How does one get from horse troughs to golf courses?
While Kohler’s core mission has never changed, innovation around its products has. In 1926, the idea of mixing electricity with water was dangerous, but the KOHLER Electric Sink promised an end to handwashing dishes. What we now recognize as a dishwasher, this product was discontinued during the financial crisis of the Great Depression.
Today Kohler continues to innovate by introducing products that bring the internet of things to plumbing through KOHLER Konnect. This voice-enabled technology allows you to connect your shower, bathtub, toilet, mirror and faucet.
Kohler’s investment in real estate has its roots in William Kohler’s passion for workers’ rights. Walter built The American Club® as a temporary home for European immigrants, and at its dedication he said, “a worker deserves not only wages, but roses as well.” This passion continues today through Kohler Village, a planned community, as well as many leisure resorts.

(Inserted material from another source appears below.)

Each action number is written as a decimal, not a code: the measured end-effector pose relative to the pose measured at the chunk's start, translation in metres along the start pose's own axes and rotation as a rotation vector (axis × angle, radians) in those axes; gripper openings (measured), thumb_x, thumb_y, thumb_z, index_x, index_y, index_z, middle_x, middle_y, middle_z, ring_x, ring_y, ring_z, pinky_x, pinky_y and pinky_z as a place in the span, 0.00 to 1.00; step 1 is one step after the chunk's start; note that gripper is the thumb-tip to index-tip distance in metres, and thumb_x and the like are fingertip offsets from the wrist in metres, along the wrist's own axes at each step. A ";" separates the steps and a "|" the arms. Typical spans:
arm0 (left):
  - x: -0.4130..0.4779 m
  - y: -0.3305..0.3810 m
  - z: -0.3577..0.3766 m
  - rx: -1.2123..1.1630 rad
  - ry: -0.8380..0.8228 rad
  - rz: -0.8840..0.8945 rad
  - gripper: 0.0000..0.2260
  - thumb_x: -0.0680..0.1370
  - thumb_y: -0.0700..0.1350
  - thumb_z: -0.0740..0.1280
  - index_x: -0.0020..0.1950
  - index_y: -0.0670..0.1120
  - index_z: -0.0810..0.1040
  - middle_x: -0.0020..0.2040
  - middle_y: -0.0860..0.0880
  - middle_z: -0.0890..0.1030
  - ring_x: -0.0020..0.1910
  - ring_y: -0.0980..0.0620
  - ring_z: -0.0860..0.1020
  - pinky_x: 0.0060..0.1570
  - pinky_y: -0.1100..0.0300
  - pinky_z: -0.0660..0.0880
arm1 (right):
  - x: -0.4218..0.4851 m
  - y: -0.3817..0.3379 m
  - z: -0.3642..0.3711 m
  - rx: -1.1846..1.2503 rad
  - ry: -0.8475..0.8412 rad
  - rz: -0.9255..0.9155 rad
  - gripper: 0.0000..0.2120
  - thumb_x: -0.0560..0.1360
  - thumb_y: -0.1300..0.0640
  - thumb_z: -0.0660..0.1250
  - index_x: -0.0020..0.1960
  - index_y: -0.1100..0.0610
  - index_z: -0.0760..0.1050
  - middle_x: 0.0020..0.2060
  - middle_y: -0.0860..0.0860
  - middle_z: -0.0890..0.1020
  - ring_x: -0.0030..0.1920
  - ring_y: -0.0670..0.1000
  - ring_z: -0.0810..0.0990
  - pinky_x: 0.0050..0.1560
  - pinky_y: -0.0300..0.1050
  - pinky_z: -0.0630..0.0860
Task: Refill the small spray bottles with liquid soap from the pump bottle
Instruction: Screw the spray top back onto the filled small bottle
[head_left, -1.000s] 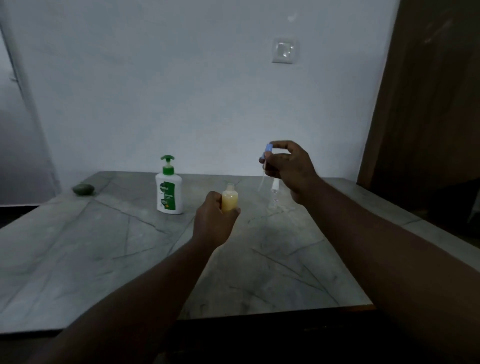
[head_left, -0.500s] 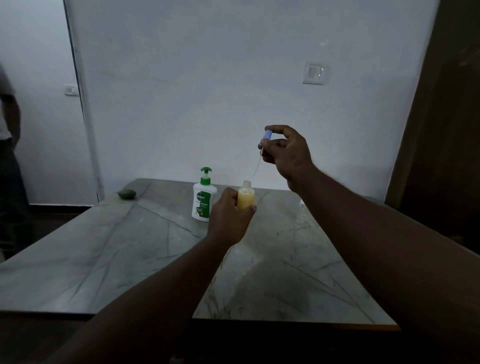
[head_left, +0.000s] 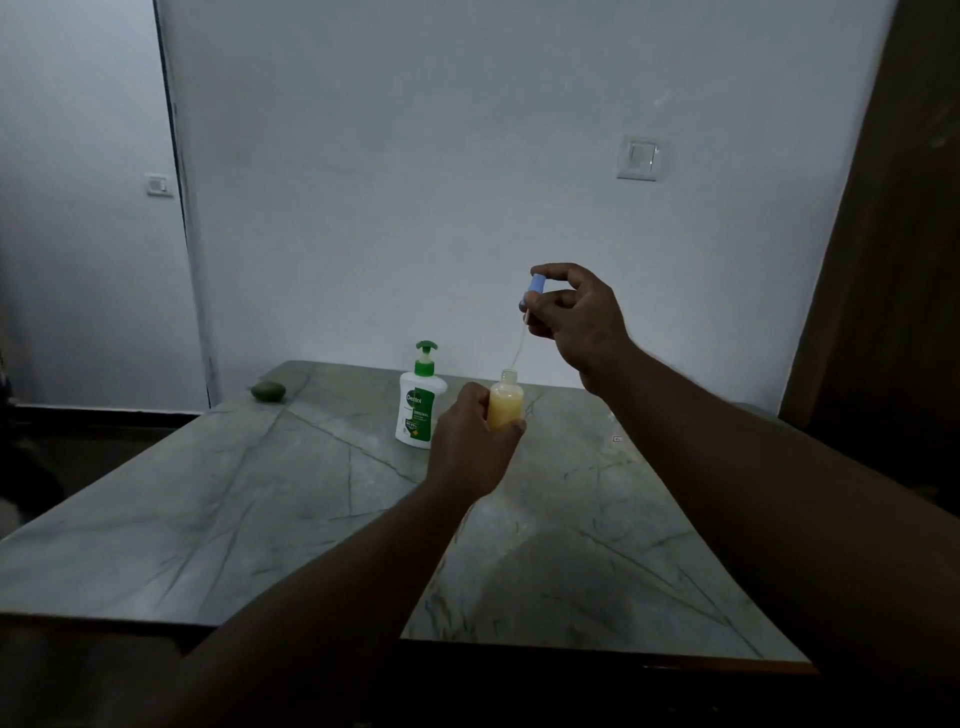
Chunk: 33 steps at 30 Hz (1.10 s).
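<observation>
Now at the re-capping step, by my read: left hand (head_left: 470, 441) is closed around the small spray bottle (head_left: 505, 399), yellow soap inside, neck open, held above the bench (head_left: 260, 493). Right hand (head_left: 576, 317) pinches the blue spray cap (head_left: 535, 289) above it, dip tube (head_left: 518, 351) hanging toward the neck. Pump bottle (head_left: 420, 402) stands just left. Next: thread tube in, lower cap, twist shut.

Yellow soap in clear spray bottle (head_left: 505, 407); blue spray cap (head_left: 535, 286); white Dettol pump bottle (head_left: 420, 410), green pump and label; grey veined marble counter (head_left: 249, 499).
</observation>
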<state>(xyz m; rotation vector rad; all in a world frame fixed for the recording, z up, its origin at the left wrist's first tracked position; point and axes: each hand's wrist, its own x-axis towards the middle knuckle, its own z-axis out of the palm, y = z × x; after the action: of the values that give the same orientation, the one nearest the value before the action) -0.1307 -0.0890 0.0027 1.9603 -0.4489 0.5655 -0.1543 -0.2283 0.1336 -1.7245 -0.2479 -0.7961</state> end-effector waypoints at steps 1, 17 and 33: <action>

This centennial company has an enduring mission of creating gracious living conditions through their products and services, and has kept its steadfast family-held leadership for generations while never deviating from its core strength. Kohler continues to manufacture bathtubs. However, this did not stop the company from investing in a more disruptive edge — real estate, leisure and engines.
There is a balance between a business’s stable core and reinvention into new adjacent opportunities. Not all risks are profitable but centennial companies know that sometimes the risk is worth the reward. The secret to enduring the test of time is a company’s ability to invest in risk carefully.

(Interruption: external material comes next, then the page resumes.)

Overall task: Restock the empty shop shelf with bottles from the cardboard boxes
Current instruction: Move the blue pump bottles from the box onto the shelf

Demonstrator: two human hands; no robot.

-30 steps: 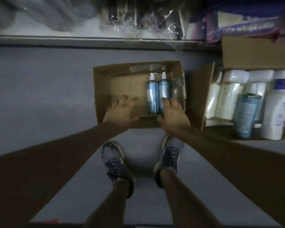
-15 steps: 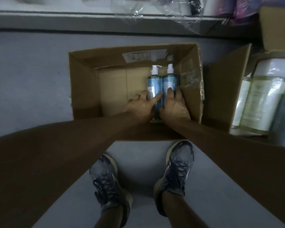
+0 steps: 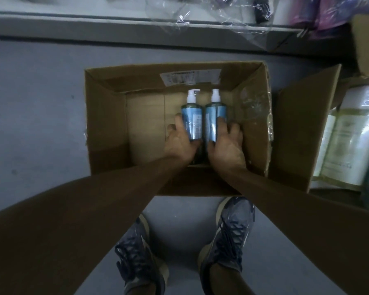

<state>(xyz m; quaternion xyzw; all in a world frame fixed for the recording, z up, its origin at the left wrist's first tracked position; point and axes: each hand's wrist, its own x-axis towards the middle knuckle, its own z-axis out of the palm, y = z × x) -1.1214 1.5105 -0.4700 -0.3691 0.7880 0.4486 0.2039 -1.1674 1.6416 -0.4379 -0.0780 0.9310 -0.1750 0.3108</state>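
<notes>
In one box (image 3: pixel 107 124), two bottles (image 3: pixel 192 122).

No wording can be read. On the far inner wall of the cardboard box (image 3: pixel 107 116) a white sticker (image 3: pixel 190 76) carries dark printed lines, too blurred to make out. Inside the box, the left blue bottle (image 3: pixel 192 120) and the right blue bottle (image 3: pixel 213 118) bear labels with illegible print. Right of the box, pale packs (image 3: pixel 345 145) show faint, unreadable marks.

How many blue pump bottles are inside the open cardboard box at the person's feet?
2. The left hand grips the left bottle, the right hand grips the right bottle; they are side by side in the right half of the cardboard box. The hands might hide something small.
</notes>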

When considering this for your own company keep in mind:
- Are you afraid to bring in experts? Do you fear turnover? Centennial businesses turn staff over regularly as appropriate and employ up to 70% of staff part-time, deliberately, to create a continuous flow of new ideas. Centennial firm RCA explains, “We don’t want too many ‘career academics,’ who only work with us. We want people who are redefining practice too. That’s why we asked Ford’s Head of Design to work part-time on our Intelligent Mobility Program, while he was still at Ford.”
- Are you growing for the sake of growth? How do you measure success? Centennials don’t use growth as a measure of success. Instead they constantly tweak and innovate their products and services for quality. A study of all the Centennials in the world found that 89% of them employ fewer than 300 people.
- Are you afraid of failure? Can you create a safe space for innovation that includes little wins that move your product or service to the next level? Do you let your team reorganize for creativity and innovation? For example, Dyson continually rotates designers and engineers between different teams.
Whether your business is celebrating one year or 100 years, lessons from these Centennial business leaders prove that businesses that stand the test of time are a careful dance of stability and risk. When reviewing these questions with your colleagues consider that the idea is to balance between each core function — identity, core strengths and risk — one cannot function without the other.
Don’t focus so hard on stability that you stop moving forward. Alternatively, don’t take too many innovative risks that you go off track. When things change in the market or turn poorly, return to your core mission first to make sure you’re grounded, before creating new innovative ripples at your edge to start moving forward again.